Search the material below for the word "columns". Copy every line that has it.

::: INFORMATION PROVIDED

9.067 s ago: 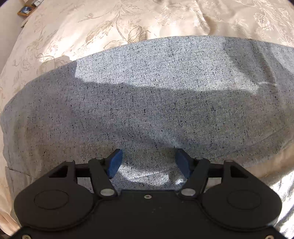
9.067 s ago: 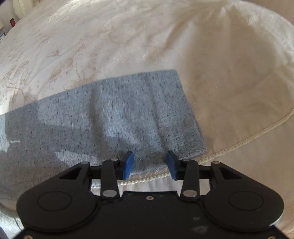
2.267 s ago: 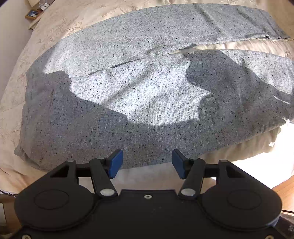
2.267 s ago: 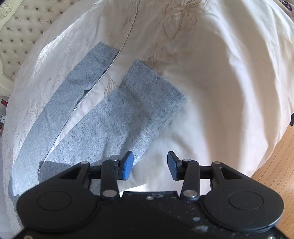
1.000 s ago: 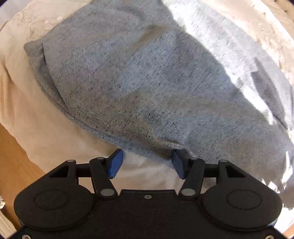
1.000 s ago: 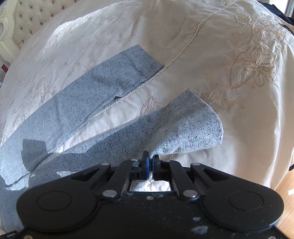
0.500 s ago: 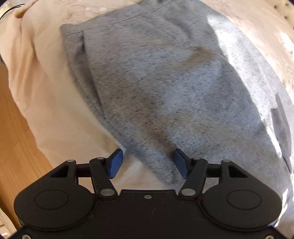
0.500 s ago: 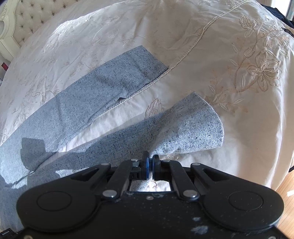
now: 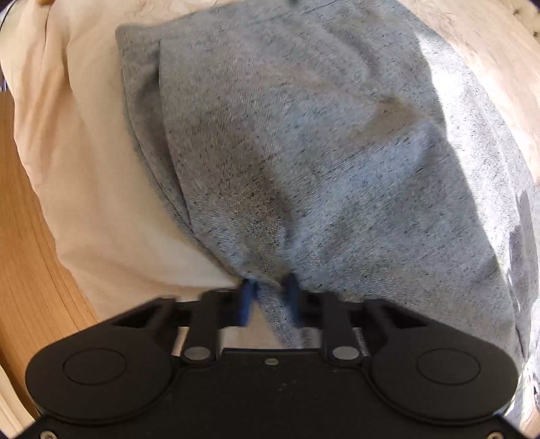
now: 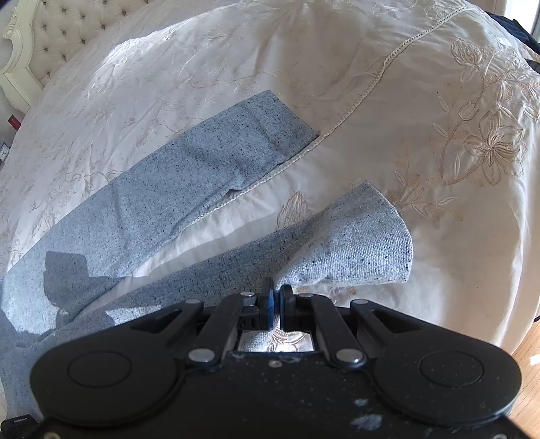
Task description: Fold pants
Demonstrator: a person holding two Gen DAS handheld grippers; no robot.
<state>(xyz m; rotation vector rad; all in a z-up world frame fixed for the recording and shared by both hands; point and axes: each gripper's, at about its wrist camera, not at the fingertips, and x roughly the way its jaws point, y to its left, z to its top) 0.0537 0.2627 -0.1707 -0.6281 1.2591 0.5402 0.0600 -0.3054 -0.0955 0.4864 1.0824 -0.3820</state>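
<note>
The grey speckled pants (image 9: 303, 152) lie on the cream bedspread (image 9: 101, 202); the left wrist view shows their waist end near the bed's edge. My left gripper (image 9: 270, 299) points down at the near edge of this end. Its jaws are closing, with a bunched fold of the grey cloth pinched between the blue pads. In the right wrist view the two legs lie apart: the far leg (image 10: 202, 175) flat, the near leg (image 10: 354, 243) lifted at its hem. My right gripper (image 10: 276, 304) is shut on that hem's edge.
The embroidered bedspread (image 10: 371, 67) spreads out behind both legs. A tufted headboard (image 10: 50, 27) stands at the far left. Wooden floor shows left of the bed's edge (image 9: 23, 270) and at the lower right (image 10: 526, 344).
My left gripper's jaws have gone from wide open to pinching the edge of the pants' waist end, after rolling and shifting along it. The right gripper has kept its hold and place.
</note>
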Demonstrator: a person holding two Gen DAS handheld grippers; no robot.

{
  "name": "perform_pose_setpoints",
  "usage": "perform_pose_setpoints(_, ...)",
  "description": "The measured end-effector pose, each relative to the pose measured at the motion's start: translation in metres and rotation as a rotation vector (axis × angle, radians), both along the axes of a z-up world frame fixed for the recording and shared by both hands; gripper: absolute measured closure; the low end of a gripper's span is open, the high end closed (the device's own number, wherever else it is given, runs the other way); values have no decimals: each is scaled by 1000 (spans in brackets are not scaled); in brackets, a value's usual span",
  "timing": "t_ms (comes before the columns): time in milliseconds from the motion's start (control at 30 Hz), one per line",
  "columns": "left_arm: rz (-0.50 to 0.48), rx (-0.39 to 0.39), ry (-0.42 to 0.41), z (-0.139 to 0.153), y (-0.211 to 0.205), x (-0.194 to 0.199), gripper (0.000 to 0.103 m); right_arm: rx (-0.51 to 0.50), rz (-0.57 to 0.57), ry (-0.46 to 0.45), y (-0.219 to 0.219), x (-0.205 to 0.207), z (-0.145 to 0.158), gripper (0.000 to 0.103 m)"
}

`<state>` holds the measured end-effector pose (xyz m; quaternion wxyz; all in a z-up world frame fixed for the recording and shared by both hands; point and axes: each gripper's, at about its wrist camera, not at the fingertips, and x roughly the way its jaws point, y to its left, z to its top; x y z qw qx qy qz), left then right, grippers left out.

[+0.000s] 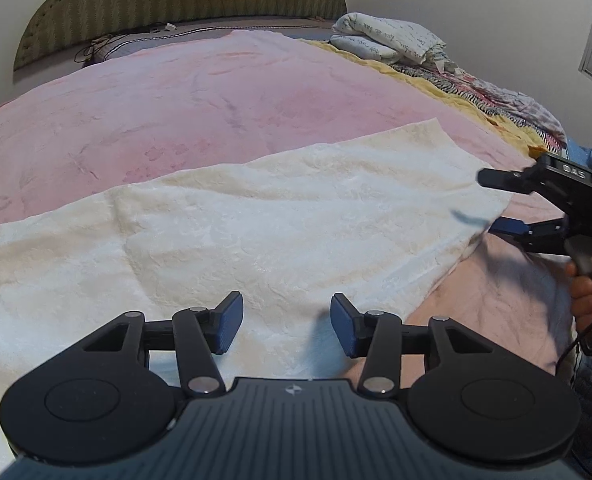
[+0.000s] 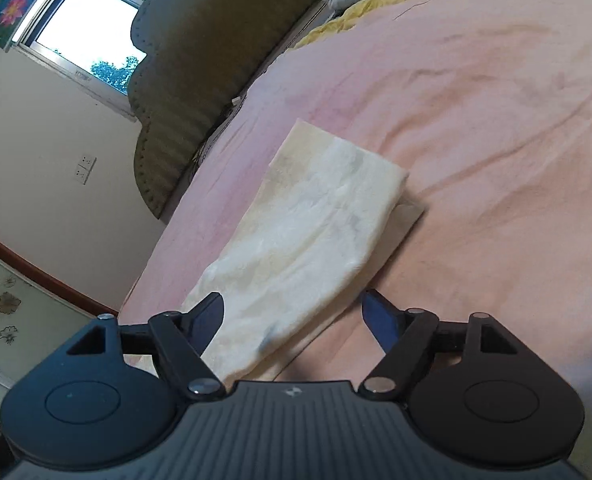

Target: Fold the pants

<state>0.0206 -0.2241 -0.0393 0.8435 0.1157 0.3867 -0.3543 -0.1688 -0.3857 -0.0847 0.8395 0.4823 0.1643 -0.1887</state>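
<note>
Cream-white textured pants lie flat across the pink bedspread. In the right wrist view the pants run as a long folded strip away from me. My left gripper is open and empty, hovering low over the pants' near edge. My right gripper is open, its jaws to either side of the strip's near end without closing on it. In the left wrist view the right gripper sits at the pants' right end, held by a hand.
A green padded headboard stands at the far end. Folded white bedding, a yellow blanket and patterned clothes lie along the bed's far right side. A window and wall sockets are on the wall beside the bed.
</note>
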Motion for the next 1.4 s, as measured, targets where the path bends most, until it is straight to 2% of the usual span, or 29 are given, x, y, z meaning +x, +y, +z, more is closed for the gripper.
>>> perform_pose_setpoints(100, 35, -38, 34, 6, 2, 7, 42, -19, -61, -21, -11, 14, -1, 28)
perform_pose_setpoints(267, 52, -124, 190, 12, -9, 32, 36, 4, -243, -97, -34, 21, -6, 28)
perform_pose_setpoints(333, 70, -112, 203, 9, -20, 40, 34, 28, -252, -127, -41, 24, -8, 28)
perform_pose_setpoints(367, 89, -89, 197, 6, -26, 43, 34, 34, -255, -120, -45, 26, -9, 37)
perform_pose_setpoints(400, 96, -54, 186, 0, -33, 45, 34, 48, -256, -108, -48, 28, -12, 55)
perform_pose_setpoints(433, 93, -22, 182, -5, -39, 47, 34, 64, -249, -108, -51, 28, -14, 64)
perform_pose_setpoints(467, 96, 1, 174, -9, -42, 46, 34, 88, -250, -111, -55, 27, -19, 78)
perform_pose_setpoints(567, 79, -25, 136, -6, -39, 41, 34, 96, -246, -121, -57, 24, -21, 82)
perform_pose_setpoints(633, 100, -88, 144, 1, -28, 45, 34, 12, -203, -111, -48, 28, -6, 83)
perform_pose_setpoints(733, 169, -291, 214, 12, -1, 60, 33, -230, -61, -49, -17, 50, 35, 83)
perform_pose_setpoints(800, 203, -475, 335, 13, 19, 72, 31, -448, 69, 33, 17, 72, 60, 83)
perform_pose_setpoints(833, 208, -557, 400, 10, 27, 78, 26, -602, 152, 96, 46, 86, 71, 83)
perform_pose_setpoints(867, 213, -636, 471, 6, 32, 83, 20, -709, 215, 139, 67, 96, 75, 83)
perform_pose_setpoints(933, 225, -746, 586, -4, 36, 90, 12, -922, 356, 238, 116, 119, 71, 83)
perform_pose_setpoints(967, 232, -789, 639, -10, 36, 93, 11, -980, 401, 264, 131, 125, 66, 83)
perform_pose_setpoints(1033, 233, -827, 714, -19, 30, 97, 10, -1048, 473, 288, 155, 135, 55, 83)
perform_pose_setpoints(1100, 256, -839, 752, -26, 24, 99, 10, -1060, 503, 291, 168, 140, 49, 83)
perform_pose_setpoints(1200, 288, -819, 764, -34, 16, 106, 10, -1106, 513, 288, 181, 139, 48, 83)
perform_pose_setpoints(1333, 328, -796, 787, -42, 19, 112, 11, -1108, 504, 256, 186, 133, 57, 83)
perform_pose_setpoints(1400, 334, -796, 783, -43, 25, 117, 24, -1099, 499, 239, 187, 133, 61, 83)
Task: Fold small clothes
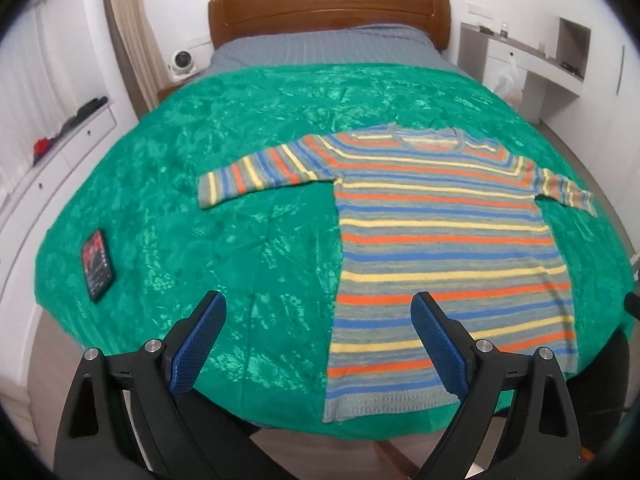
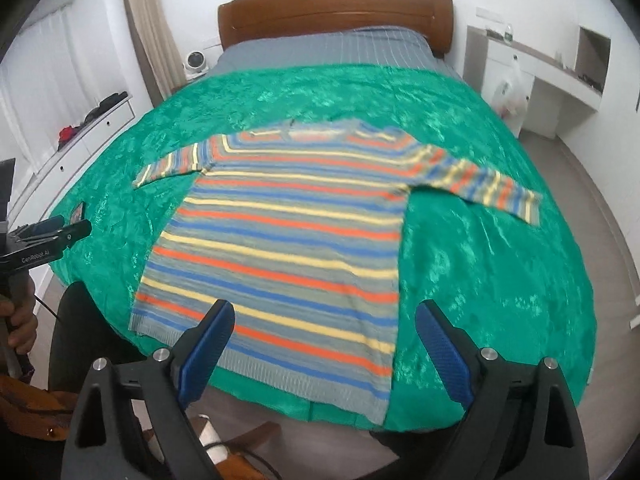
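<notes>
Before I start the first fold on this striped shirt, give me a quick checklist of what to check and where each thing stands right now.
1. Striped shirt lies flat, front smooth: ok.
2. Both sleeves spread out to the sides: ok.
3. Left tool open, nothing between its pads: ok.
4. Right tool open, nothing held: ok.
5. Hem on the green cover, not hanging off: ok, though it sits close to the near edge.
6. Phone clear of the fold area: ok, well off the shirt's left sleeve side.
</notes>
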Action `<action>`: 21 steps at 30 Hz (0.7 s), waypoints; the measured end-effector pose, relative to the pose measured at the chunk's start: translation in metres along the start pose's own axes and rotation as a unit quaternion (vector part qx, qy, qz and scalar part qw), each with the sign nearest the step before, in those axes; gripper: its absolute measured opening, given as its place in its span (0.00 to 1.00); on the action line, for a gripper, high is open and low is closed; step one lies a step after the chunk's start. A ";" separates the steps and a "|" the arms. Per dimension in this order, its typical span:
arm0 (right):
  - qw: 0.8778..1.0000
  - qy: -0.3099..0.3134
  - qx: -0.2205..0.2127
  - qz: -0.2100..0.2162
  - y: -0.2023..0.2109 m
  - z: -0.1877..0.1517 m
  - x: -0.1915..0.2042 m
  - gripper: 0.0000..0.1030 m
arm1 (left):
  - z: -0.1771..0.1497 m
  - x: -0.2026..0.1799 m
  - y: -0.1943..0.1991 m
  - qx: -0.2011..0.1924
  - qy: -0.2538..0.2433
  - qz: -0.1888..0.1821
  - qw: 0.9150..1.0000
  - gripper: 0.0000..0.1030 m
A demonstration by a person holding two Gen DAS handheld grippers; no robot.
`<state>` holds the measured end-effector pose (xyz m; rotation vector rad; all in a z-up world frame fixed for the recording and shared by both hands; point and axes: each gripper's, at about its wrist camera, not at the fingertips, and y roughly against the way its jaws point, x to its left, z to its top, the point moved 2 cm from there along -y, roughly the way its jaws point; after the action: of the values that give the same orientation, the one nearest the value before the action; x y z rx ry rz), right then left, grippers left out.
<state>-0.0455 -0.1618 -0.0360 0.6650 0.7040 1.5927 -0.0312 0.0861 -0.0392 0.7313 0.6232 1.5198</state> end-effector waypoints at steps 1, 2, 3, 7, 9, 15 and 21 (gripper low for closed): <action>1.000 0.005 -0.002 -0.006 -0.002 0.001 0.002 0.88 | 0.000 0.001 -0.001 0.001 0.001 0.003 1.000 0.92; 1.000 0.008 -0.002 -0.010 -0.004 0.002 0.005 0.88 | -0.001 0.001 -0.001 0.002 0.003 0.006 1.000 0.92; 1.000 0.010 -0.002 -0.012 -0.006 0.003 0.007 0.88 | -0.001 0.002 -0.002 0.005 0.005 0.008 1.000 0.92; 1.000 0.007 -0.003 -0.013 -0.010 0.005 0.010 0.88 | -0.004 0.002 -0.002 0.006 0.009 0.015 1.000 0.92; 1.000 0.005 -0.006 -0.016 -0.010 0.004 0.010 0.88 | -0.005 0.002 -0.002 0.006 0.009 0.017 1.000 0.92; 0.999 0.007 -0.007 -0.049 -0.010 0.004 0.007 0.92 | -0.010 -0.002 0.000 0.008 0.012 0.004 1.000 0.93; 0.995 0.005 0.002 -0.095 -0.010 0.013 0.003 0.99 | -0.013 -0.003 0.000 0.008 0.005 0.009 1.000 0.93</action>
<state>-0.0300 -0.1568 -0.0352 0.5753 0.7557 1.4210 -0.0409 0.0837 -0.0480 0.7433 0.6383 1.5371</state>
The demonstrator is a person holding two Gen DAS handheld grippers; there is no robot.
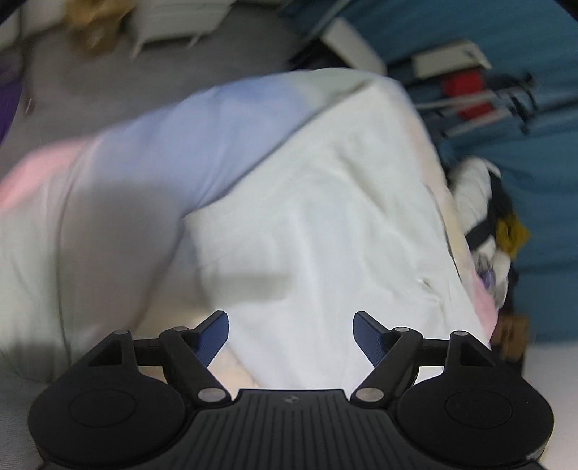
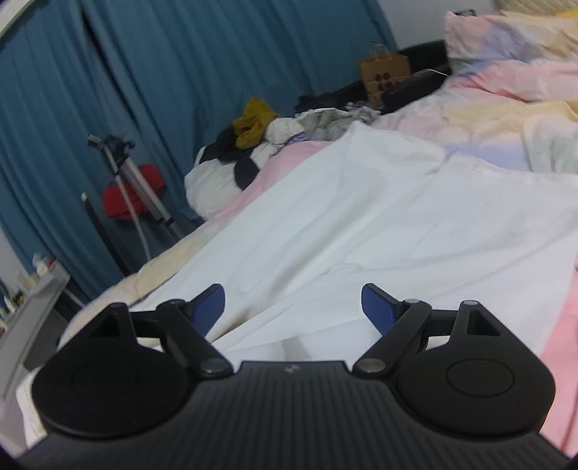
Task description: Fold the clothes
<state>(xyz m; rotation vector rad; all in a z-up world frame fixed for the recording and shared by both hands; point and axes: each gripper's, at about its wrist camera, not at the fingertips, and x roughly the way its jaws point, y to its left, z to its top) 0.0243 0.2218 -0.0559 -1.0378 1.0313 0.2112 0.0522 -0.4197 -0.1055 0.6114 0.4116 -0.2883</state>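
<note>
White garment (image 2: 361,231) — no legible writing

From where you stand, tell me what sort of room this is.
Most likely a bedroom. A bed with a pastel duvet and pillow, a white garment spread on it, a pile of unfolded clothes near the teal curtains.

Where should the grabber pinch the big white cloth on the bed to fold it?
Probably the white cloth at its far pointed corner, coming from above. It lies flat on the bedding, so only an edge or corner gives the open right gripper something thin to pinch.
</note>
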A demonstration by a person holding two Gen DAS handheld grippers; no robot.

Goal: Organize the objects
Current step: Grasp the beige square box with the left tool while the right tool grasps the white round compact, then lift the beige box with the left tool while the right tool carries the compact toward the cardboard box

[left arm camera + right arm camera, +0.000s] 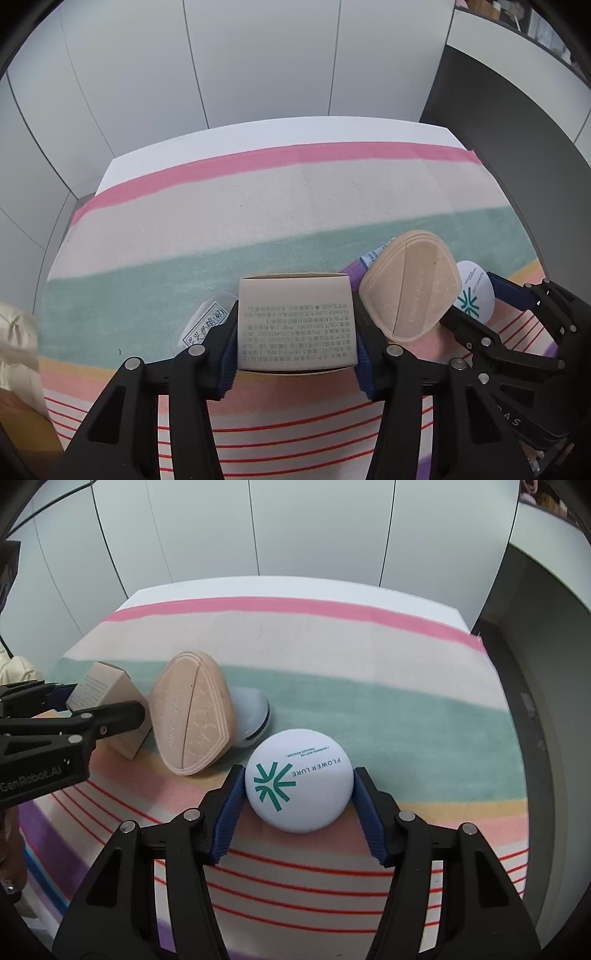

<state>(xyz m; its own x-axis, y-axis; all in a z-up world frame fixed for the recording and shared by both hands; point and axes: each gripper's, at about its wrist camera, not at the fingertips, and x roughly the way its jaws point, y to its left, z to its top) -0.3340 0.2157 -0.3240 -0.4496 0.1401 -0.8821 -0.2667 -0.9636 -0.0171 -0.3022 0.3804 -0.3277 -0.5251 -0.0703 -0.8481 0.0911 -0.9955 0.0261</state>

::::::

SOLUTION TO THE PROBLEM.
  "timing": "t_ms (comes before the columns): time in milliseconds from the motion's start (control at 30 Hz), one per line",
  "columns": "left_arm: rz (-0.50 to 0.48), rx (-0.39 to 0.39), ry (-0.42 to 0.41), z (-0.139 to 0.153), y (-0.211 to 0.205), x (-0.194 to 0.199), gripper (0.000 to 0.103 m); right_arm: rx (-0.51 to 0.50), rz (-0.57 to 0.57), ry (-0.46 to 0.45), y (-0.219 to 0.219), x (-0.205 to 0.207), z (-0.145 to 0.158), gripper (0.000 to 0.103 m)"

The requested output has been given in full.